When Roberts was asked during his confirmation hearings in 2005 whether he would follow the doctrine of stare decisis, he answered in the affirmative. In responding to a question from Senator Arlen Specter (D-PA), he replied, “there is nothing in my personal view based on faith or other sources that would prevent me from applying the precedents of the court faithfully in accord with the principles of stare decisis.” Later, Roberts reiterated: “My faith and my religious beliefs do not play a role in my judging. I look to the law. I do not look to the Bible or other religious books.” I remember discussing this with several prominent religious and political leaders at the time. They said Roberts was just playing to the liberal Democrats to get confirmed. Not so. At the time, many of us believed that Roberts meant what he said. And it is showing now.

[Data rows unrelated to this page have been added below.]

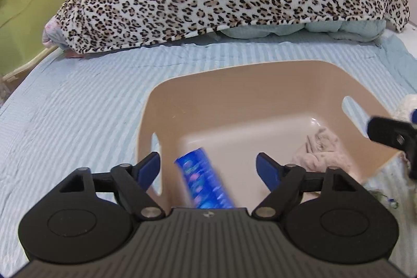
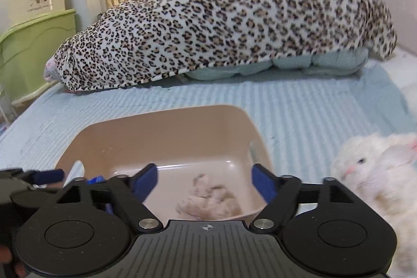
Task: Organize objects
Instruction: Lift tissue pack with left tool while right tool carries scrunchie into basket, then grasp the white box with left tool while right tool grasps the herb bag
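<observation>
Both the left gripper (image 1: 208, 166) and the right gripper (image 2: 204, 177) gape wide and hold nothing. The blue tube (image 1: 206, 181), blurred, is inside the beige bin (image 1: 198, 100). At 3 o'clock, the white plush rabbit (image 2: 375, 173) could be nudged away by a careless reach.

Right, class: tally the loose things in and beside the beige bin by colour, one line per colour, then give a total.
Blue: 1, the blue tube, blurred, between the open left claw fingers, over the bin.
Pinkish-beige: 1, the crumpled cloth on the bin's floor.
White: 1, the plush rabbit on the bed beside the bin.
Total: 3
</observation>
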Demonstrator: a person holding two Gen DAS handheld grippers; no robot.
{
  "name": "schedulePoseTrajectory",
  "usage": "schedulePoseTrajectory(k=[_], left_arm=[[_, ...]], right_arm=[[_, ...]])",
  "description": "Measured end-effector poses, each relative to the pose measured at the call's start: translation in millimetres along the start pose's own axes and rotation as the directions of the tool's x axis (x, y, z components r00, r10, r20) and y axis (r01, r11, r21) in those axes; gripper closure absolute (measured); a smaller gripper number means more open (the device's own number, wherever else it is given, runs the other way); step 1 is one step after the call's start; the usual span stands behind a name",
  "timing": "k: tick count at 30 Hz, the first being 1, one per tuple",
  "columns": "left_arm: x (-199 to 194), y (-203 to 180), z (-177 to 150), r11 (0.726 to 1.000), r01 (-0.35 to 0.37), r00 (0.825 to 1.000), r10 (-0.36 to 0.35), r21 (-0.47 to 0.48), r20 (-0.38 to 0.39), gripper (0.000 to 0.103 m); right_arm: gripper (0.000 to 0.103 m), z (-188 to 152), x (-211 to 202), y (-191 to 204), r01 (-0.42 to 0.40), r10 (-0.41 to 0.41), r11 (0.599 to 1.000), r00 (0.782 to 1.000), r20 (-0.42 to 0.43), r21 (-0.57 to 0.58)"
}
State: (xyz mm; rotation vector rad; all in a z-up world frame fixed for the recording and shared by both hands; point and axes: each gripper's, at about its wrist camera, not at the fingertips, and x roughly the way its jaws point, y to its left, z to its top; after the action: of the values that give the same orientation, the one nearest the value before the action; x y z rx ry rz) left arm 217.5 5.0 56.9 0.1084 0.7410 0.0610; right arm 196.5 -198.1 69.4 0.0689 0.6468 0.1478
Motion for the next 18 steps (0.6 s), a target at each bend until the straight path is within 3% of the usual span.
schedulePoseTrajectory(k=[2, 12, 18], left_arm=[[-12.1, 2.4, -5.0, 1.0, 0.005, 1.0, -0.005, -0.007, 0.001, 0.013], [-50.4, 1.3, -40.9, 0.998, 0.054, 0.996, -0.055, -0.014, -0.076, 0.013], [-53.3, -9.8, -66.0, 0.997, 0.075, 0.984, -0.074, 0.002, -0.161, 0.013]], right_arm=[[0.0, 0.4, -12.2, -4.0, 0.01, -0.01, 0.999, 1.0, -0.008, -0.039], [0.0, -27.6, -51.5, -15.4, 0.04, -0.064, 0.97, 0.994, -0.091, -0.239], [0.0, -47.1, -49.8, -19.0, 0.003, -0.047, 0.957, 0.988, -0.146, -0.289]])
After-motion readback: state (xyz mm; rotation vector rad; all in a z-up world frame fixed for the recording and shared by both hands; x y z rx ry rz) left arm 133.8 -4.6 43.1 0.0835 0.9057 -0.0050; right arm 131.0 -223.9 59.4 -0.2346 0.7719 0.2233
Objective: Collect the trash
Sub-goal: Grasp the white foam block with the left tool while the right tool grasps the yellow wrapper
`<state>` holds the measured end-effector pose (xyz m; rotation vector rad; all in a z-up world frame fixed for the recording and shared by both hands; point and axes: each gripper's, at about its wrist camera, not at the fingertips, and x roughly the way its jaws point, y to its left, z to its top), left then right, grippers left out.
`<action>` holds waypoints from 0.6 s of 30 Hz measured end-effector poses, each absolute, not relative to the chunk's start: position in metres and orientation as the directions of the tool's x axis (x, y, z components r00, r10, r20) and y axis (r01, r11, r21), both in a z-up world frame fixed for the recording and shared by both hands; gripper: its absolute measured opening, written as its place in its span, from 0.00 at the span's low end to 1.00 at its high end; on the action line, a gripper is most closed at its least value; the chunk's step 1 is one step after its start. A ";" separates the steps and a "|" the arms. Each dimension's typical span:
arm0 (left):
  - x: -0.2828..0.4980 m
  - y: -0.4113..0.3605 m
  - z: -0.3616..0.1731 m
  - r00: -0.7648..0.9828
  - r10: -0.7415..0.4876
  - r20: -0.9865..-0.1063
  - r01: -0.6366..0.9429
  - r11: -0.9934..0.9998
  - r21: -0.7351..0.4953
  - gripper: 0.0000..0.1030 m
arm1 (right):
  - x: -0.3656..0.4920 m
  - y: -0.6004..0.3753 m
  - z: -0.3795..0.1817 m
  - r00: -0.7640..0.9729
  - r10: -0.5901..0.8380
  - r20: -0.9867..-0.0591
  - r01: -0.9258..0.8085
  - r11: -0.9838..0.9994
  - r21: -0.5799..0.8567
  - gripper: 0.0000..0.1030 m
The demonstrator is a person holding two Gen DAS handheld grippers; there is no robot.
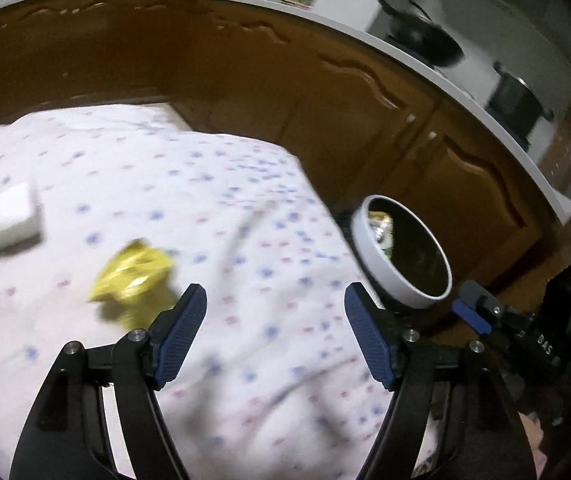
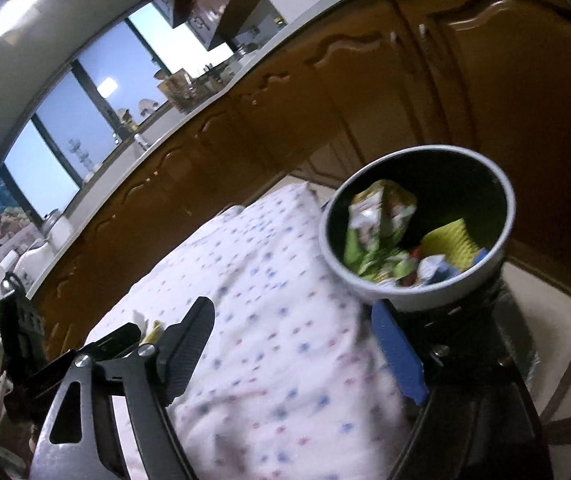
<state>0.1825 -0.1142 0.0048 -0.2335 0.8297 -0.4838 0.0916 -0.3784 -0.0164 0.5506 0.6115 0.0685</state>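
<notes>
The left gripper (image 1: 275, 334) is seen at the bottom of the left wrist view. Its two blue pads (image 1: 181, 340) are spread wide apart, and nothing is held between them. Under it a white cloth with small blue and red dots (image 1: 213, 200) is spread over a table.

A crumpled yellow wrapper (image 1: 131, 276) lies on the cloth in the lower left part of this view, just beside the left pad. It looks blurry. A small white box (image 1: 7, 220) is seen at the left edge, on the cloth, well apart from the wrapper.

A round bin with a white rim (image 1: 401, 252) is seen right of the middle, past the edge of the cloth. It is dark inside, and a bit of shiny trash shows in it. Brown wooden cupboards (image 1: 245, 72) run across the top, with a dark pan (image 1: 425, 40) on the counter at the upper right.

In the right wrist view, the right gripper (image 2: 297, 344) is at the bottom, and its fingers are also wide apart with nothing held. The bin (image 2: 421, 300) is seen right of the middle, just above the right finger. Green and white packets (image 2: 381, 220) and a yellow piece (image 2: 449, 242) lie inside it. Windows (image 2: 85, 112) are seen at the upper left.
</notes>
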 end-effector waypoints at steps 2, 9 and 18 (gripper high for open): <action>0.180 -0.092 0.003 0.593 -0.471 -0.653 0.284 0.881 -0.378 0.71 | 0.093 -0.363 -0.018 0.811 0.238 -0.534 0.081 0.858 0.506 0.81; 0.170 -0.040 -0.001 0.635 -0.399 -0.661 0.241 0.916 -0.321 0.71 | 0.103 -0.315 -0.023 0.771 0.315 -0.554 -0.001 0.870 0.494 0.81; 0.175 0.012 -0.009 0.653 -0.298 -0.697 0.218 0.954 -0.204 0.72 | 0.123 -0.257 -0.025 0.714 0.405 -0.572 -0.115 0.873 0.475 0.81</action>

States should continue passing laws that restrict abortions. The result of the law in Louisiana was mentioned by Justice Stephen Breyer in his majority opinion: “Approximately 10,000 women obtain abortions in Louisiana each year. At the outset of this litigation, those women were served by six doctors at five abortion clinics. By the time the [district] court rendered its decision, two of those clinics had closed, and one of the doctors had retired.” States need to continue their creative approach toward ending abortion because the Supreme Court will not likely do it. Meantime, the church must continue to find loving and nonjudgmental ways to educate about and provide alternatives to abortion. Changing hearts is important. As in Galatians 6:9, “And let us not grow weary while doing good, for in due season we shall reap if we do not lose heart.”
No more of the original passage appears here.